Posted to solr-user@lucene.apache.org by solr-user <so...@hotmail.com> on 2009/12/02 00:27:10 UTC

question about schemas

I just started using Solr, and I am trying to figure out how to setup my
schema. I know that Solr doesn’t have JOINs, and so I am having some
difficulty figuring out how would I setup a schema for the following
fictional situation.  For example, let us say that :

-	I have a 10000+ customers, each having some specific info (StoreId , Name,
Phone, Address, City, State, Zip, etc)
-	Each customer has a subset of the 100+ products I am looking to track,
each product having some specific info (ProductId, Name, Width, Height,
Depth, Weight, Density, etc)
-	I want to be able to search by the product info but have facets return the
number of customers, rather than the number of products, that meet my
criteria
-	I want to display (and sort) customers based on my product search

In relational databases, I would simply create two tables (customer and
product) and JOIN them.  I could then craft a sql query to count the number
of distinct StoreId values in the result (something like facets).

In Solr, however, there are no joins.  As far as I can tell, my options are
to:

-	create two Solr instances, one with customer info and one with product
info; I would search the product Solr instance and identify the StoreId
values return, and then use that info to search the customer Solr instance
to get the customer info.  The problem with this is the second query could
have ten thousand ANDs (one for each StoreId returned by the first query)
-	create a single Solr instance that contains a denormalized version of the
data where each doc would contain both the customer info and the product
info for a given product.  The problem with this is that my facets would
return the number of products, not the number of customers
-	create a single Solr instance that contains a denormalized version of the
data where each doc contains the customer info and info for ALL products
that the  customer might have (likely done via dynamicfields). The problem
with this is that my schema would be a bit messy and that my queries could
have hundreds of ANDs and Ors (one AND for each product field, and one OR
for each product); for example, q=((Width1:50 AND Density1:7) OR (Width2:50
AND Density2:7) OR …)

Does anyone have any advice on this?  Are there other schemas that might
work?  Hopefully the example makes sense.

-- 
View this message in context: http://old.nabble.com/question-about-schemas-tp26600956p26600956.html
Sent from the Solr - User mailing list archive at Nabble.com.


Re: question about schemas

Posted by Lance Norskog <go...@gmail.com>.
I don't know. The common way to do this in Solr is the full
denormalization technique, but that blows up in this case. This is not
an easy problem space to implement in Solr. Data warehousing & star
schema techniques may be more appropriate.

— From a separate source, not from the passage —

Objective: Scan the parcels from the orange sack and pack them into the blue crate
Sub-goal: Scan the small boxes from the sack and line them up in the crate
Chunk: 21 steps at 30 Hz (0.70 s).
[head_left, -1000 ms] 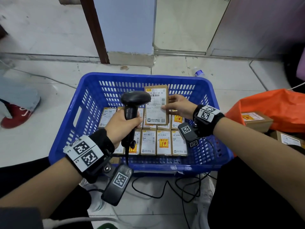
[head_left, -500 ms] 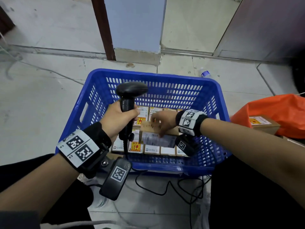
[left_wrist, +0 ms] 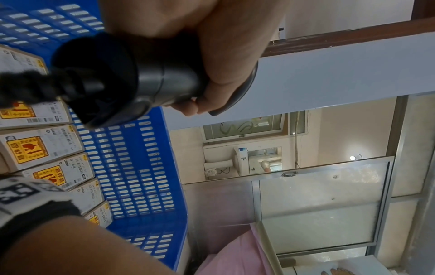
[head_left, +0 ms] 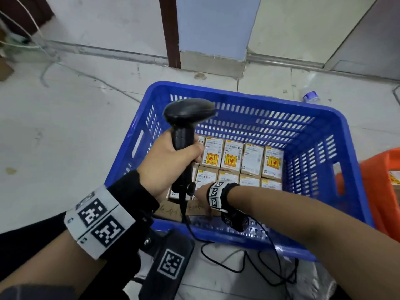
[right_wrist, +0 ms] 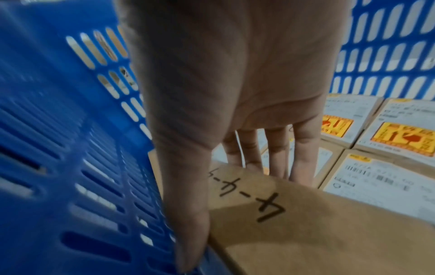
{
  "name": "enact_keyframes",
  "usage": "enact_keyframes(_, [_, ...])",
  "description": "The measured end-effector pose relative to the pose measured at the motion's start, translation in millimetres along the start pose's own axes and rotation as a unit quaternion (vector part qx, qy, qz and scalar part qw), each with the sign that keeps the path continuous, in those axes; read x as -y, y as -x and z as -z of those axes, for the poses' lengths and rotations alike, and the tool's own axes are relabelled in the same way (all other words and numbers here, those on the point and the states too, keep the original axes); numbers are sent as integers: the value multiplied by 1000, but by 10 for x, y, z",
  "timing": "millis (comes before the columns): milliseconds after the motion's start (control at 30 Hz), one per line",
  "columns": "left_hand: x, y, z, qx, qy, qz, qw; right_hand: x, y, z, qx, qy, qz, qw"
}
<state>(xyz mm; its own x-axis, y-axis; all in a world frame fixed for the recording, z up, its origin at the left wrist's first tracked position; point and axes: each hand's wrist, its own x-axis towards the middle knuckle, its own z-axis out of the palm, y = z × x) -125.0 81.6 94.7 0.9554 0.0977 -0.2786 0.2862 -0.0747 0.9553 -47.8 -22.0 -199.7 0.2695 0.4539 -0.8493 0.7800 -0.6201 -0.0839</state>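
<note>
1. A second ago the right hand (head_left: 202,192) held a parcel (right_wrist: 306,223) upright over the crate (head_left: 249,237), label toward the scanner (head_left: 188,113); half a second ago it was carrying it down and toward the near side; now the parcel lies flat at the crate's near wall, plain brown face up with handwriting on it
2. I judge that this parcel has been scanned and is at the point of being set down, so the step in hand is seating it and letting go; more parcels wait in the orange sack (head_left: 381,182) to the right of the crate
3. Right hand: reaching down into the crate, fingers (right_wrist: 303,148) straight and spread along the parcel's far edge, thumb (right_wrist: 186,214) down its near edge between parcel and crate wall; it pinches the parcel lightly across its width and has not let go
4. Left hand (head_left: 168,163): closed firmly round the scanner's handle, the scanner upright over the crate's left part, head pointing right, its cable hanging down over the near rim to the floor
5. The other parcels (head_left: 231,156) stand packed in rows on the crate floor, labels up, touching one another; the new parcel lies just on the near side of them, and whether it rests on them or beside them I cannot tell
</note>
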Motion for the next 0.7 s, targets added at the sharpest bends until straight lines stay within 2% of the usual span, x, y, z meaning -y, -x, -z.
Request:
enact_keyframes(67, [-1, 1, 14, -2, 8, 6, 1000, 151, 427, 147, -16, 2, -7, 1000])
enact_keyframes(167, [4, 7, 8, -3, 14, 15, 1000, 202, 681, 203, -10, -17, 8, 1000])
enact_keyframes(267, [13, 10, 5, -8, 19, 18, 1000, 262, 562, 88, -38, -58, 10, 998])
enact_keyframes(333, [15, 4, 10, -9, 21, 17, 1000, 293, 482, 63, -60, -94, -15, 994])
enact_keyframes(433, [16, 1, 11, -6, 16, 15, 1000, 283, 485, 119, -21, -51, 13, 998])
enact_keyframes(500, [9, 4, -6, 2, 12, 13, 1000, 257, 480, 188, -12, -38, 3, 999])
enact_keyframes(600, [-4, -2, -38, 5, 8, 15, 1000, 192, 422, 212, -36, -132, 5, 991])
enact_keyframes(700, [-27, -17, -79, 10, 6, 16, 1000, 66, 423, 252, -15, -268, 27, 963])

On 12/7/09, solr-user <so...@hotmail.com> wrote:
>
>
> Lance Norskog-2 wrote:
>>
>> You can make a separate facet field which contains a range of "buckets":
>> 10, 20, 50, or 100 means that the field has a value 0-10, 11-20, 21-50, or
>> 51-100. You could use a separate filter query with values for these
>> buckets. Filter queries are very fast in Solr 1.4 and this would limit
>> your range query execution to documents which match the buckets.
>>
>
> Lance, I am afraid that I do not see how to use this suggestion.
>
> Which of the three (four?) suggested schemas would I be using?  How would
> these range facets prevent the potential issues I found such as getting
> product facets instead of customer facets, or having very large numbers of
> ANDs and ORs, and so forth.
> --
> View this message in context:
> http://old.nabble.com/question-about-schemas-tp26600956p26679922.html
> Sent from the Solr - User mailing list archive at Nabble.com.
>
>


-- 
Lance Norskog
goksron@gmail.com

Re: question about schemas

Posted by solr-user <so...@hotmail.com>.

Lance Norskog-2 wrote:
> 
> You can make a separate facet field which contains a range of "buckets":
> 10, 20, 50, or 100 means that the field has a value 0-10, 11-20, 21-50, or
> 51-100. You could use a separate filter query with values for these
> buckets. Filter queries are very fast in Solr 1.4 and this would limit
> your range query execution to documents which match the buckets.
> 

Lance, I am afraid that I do not see how to use this suggestion.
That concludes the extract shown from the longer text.